### AIM OF THE EXERCISE
Below are entries; work out how many of their lines include the string "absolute", and reply with the number only.

******************************

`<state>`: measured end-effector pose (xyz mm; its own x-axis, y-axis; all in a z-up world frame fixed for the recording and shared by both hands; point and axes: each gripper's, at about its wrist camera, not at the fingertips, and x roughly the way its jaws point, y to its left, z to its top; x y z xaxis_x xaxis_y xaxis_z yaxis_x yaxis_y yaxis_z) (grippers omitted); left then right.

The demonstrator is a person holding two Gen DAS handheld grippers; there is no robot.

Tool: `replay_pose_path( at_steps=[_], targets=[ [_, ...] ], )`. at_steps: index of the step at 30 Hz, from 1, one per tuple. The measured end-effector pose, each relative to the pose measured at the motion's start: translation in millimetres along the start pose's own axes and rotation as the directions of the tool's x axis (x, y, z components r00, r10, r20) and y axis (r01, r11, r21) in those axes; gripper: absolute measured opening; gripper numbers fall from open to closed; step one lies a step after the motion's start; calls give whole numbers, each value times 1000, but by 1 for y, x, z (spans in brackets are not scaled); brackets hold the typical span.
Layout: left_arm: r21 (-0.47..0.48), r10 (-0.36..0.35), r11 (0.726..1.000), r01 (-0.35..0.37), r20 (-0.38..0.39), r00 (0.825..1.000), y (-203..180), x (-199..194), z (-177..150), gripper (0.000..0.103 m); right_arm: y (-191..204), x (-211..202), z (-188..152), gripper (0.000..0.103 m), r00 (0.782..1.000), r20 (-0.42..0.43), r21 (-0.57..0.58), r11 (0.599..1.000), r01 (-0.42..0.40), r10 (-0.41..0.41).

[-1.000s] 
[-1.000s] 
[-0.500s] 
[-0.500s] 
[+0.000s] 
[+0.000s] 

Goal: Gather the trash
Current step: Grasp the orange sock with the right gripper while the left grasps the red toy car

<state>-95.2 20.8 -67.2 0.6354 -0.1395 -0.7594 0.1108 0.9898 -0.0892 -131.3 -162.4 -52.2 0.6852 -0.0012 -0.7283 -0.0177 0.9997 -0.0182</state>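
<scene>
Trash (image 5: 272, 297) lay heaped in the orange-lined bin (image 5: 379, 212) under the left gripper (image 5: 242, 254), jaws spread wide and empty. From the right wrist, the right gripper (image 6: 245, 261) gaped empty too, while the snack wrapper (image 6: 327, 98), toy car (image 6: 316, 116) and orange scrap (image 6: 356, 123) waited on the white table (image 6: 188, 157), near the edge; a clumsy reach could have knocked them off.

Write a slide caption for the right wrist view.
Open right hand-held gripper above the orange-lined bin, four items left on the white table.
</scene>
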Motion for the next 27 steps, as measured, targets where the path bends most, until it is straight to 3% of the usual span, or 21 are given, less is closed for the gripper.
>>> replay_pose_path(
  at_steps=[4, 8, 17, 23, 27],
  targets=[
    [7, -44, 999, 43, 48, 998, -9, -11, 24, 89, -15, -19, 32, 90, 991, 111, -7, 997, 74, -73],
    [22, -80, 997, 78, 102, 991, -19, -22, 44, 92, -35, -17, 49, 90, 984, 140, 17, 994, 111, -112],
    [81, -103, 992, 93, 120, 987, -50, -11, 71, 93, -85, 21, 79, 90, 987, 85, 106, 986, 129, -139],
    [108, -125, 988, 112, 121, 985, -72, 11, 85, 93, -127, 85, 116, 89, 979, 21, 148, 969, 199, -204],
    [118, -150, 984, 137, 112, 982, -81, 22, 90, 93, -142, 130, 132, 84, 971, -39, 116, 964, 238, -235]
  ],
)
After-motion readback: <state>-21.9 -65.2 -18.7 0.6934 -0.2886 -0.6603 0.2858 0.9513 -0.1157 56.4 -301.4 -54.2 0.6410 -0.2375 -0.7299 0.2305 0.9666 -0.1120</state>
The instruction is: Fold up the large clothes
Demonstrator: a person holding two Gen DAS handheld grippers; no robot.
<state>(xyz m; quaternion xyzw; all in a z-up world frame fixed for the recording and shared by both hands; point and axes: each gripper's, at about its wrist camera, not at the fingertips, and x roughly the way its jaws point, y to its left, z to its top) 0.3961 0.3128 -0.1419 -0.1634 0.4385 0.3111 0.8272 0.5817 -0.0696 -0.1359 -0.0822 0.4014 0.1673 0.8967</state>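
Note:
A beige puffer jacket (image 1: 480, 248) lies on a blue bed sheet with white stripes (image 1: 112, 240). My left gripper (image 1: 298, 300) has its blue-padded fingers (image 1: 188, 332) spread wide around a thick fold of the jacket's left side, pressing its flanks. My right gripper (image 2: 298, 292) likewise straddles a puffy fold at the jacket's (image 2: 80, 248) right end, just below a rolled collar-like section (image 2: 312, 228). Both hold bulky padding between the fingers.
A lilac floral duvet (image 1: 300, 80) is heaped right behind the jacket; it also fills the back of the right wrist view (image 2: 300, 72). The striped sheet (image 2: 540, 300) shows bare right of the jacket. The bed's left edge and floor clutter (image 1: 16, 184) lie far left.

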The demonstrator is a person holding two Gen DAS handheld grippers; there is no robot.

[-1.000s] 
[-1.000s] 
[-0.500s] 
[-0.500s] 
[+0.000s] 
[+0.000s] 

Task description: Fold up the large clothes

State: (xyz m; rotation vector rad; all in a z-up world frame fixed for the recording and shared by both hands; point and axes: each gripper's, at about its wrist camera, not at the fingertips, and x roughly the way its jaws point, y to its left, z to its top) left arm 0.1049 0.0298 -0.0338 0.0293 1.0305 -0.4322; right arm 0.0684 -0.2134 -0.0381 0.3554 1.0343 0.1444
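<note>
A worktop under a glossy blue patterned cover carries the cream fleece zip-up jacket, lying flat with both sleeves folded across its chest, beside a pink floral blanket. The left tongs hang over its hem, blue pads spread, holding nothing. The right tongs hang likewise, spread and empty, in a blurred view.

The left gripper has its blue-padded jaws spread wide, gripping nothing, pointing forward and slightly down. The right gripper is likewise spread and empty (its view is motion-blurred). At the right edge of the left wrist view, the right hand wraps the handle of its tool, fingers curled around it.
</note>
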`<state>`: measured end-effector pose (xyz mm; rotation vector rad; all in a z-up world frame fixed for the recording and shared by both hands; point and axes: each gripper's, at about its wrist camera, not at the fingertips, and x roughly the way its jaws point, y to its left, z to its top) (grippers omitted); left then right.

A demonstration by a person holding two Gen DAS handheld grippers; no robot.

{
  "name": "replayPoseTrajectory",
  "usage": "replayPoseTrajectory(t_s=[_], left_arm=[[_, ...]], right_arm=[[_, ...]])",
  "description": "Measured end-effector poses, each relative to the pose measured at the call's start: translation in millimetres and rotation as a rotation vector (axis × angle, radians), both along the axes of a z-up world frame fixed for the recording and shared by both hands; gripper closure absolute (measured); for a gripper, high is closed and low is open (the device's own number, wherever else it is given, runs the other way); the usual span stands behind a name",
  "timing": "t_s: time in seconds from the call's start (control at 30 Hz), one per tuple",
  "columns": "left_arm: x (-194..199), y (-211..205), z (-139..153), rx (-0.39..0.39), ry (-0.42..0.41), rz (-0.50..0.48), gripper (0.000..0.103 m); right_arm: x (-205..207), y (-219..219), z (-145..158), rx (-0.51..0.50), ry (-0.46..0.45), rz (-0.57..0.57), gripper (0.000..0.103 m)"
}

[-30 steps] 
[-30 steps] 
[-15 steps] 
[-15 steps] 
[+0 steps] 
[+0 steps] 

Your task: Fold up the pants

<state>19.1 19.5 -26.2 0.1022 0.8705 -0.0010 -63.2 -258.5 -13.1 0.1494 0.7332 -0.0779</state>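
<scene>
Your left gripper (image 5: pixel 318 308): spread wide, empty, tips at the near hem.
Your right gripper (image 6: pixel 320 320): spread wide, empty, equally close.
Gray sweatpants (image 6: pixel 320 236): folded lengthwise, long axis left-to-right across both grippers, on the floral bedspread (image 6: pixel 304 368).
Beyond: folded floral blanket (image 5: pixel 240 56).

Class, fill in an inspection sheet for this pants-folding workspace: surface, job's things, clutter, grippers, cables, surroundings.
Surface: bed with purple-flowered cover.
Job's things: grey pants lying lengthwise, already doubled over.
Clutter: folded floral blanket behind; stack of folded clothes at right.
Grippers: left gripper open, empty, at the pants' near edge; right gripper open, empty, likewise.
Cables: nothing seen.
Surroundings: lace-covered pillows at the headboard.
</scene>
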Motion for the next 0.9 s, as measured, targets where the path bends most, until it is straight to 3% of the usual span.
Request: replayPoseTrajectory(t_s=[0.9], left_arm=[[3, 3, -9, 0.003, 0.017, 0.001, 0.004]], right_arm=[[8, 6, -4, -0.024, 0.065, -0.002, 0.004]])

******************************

### YOUR SOLUTION
2